First, let me congratulate NKF on this special occasion. I would also like to thank the five donors - The Shaw Foundation, Mr Tay Choon Hye, the Lee Foundation, Singapore Pools, and the Singapore Buddhist Welfare Services - for having contributed generously to NKF to build this Centre.
NKF Centre
NKF is a positive example of how a voluntary welfare organisation (VWO), guided by its sense of mission and social responsibility, has grown from strength to strength. From its first dialysis unit at Kwong Wai Shiu Hospital catering to about 40 patients, NKF has expanded its network to include 20 dialysis centres all over Singapore. With its considerable network, NKF is able to provide high quality and subsidised dialysis care to over 2,100 patients, or about 70% of patients who require renal dialysis in Singapore.

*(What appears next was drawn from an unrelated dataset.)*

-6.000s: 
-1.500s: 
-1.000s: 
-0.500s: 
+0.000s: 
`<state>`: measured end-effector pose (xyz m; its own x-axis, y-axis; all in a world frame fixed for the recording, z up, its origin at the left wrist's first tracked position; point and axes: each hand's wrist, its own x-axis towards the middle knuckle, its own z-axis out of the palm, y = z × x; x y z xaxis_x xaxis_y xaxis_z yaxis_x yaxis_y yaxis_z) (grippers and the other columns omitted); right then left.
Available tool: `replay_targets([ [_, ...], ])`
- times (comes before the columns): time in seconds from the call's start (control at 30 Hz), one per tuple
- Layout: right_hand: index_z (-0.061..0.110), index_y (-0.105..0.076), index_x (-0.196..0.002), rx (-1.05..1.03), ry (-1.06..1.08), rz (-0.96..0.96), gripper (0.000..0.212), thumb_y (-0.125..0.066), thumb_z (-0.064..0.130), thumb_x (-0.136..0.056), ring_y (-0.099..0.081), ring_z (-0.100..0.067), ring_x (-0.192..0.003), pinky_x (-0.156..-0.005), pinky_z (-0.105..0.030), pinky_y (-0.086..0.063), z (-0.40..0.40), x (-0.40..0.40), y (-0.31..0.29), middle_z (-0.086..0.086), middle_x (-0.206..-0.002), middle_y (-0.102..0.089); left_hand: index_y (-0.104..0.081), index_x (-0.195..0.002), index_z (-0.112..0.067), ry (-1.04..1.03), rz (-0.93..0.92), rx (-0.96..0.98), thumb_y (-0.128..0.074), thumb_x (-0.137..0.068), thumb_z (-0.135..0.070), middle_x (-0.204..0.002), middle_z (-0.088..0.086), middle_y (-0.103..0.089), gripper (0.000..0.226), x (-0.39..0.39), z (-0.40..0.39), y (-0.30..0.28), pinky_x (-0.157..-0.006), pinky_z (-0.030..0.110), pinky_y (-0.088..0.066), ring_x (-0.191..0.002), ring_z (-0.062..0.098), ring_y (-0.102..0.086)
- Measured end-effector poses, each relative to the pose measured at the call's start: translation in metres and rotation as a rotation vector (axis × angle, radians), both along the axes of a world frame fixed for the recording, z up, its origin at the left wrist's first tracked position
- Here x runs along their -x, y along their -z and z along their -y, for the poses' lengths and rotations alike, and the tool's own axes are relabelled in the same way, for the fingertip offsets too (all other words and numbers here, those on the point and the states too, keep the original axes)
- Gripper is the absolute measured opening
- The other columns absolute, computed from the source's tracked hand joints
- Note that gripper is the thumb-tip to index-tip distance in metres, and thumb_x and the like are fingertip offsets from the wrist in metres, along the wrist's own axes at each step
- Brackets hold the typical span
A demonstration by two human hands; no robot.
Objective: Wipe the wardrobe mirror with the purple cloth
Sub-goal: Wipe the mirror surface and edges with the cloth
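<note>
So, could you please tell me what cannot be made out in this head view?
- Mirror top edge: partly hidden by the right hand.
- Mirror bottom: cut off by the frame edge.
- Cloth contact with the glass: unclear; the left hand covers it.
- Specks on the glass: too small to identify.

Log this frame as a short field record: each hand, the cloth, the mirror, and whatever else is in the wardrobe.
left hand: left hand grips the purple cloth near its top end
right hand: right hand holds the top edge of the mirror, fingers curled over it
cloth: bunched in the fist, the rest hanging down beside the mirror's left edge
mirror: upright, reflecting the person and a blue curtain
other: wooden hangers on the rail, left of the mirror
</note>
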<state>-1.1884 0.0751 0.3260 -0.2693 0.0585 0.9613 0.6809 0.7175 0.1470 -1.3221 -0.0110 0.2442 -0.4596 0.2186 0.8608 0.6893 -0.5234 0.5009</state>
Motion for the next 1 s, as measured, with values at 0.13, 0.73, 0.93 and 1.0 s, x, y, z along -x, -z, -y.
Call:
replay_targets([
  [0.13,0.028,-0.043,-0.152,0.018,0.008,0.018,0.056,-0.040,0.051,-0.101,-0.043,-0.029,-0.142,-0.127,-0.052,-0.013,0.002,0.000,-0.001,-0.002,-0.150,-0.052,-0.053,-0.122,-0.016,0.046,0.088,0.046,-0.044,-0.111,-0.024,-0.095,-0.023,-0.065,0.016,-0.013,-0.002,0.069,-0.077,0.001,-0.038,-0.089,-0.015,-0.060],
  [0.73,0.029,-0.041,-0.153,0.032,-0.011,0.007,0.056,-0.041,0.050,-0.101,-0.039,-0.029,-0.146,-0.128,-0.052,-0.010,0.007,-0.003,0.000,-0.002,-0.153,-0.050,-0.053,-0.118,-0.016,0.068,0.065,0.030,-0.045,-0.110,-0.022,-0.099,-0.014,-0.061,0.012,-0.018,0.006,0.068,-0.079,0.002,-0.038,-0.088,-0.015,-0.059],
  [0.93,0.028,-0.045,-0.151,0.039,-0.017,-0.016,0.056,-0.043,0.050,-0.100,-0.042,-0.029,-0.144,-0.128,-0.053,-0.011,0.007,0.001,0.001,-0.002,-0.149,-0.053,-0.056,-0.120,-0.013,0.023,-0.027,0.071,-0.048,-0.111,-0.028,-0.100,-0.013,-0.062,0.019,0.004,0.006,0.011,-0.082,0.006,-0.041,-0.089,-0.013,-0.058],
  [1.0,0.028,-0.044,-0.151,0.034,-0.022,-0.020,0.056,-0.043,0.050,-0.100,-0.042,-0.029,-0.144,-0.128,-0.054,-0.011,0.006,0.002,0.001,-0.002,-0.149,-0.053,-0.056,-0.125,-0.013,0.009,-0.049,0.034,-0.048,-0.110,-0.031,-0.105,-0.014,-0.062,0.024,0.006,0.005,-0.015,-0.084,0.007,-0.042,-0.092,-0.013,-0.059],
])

NKF provides more than dialysis care. Over the years, it has developed a comprehensive range of services that assists dialysis patients in a holistic way. These include medical counselling, dialysis diet counselling, rehabilitation and job placement programmes. In recent years, NKF has also focused on preventative programmes including regular health screening and health education on disease prevention and organ donation.
I understand that NKF also conducts clinical research on kidney disease patterns and treatment methods, so as to enhance and improve its treatment and rehabilitation programmes. In addition, NKF runs Renal Nursing Training Programmes that offer continuing education and clinical training for nurses.
The opening of the NKF Centre today is a significant milestone. It encapsulates the comprehensive programmes that NKF provides to Singaporeans. At the NKF Centre, patients are able to access a comprehensive range of services ranging from renal dialysis to rehabilitative programmes. The NKF Centre also houses the NKF's clinical and research units.
End Stage Renal Disease in Singapore
In Singapore, renal disease has been among the top 10 leading causes of death since 1960. We have one of the highest incidence rates of end-stage renal disease in the world. The incidence rate for Singapore was 210 per million population in year 2000, whilst that for Hong Kong was 112 and Australia was 90. With our rapidly ageing population and rising prevalence of diabetes, our incidence rate is projected to reach 220 per million in year 2010.
We face a formidable challenge to reduce the incidence of end stage renal disease in Singapore. To do so, my Ministry has embarked on a national disease management plan, with primary prevention as the main focus. Two major causes of renal failure are diabetes and hypertension. Good control of these conditions can significantly delay or even prevent the onset of chronic renal disease and end-stage renal failure. Therefore, the national disease management plan coordinates and focuses the efforts of the different agencies and professionals towards achieving this aim.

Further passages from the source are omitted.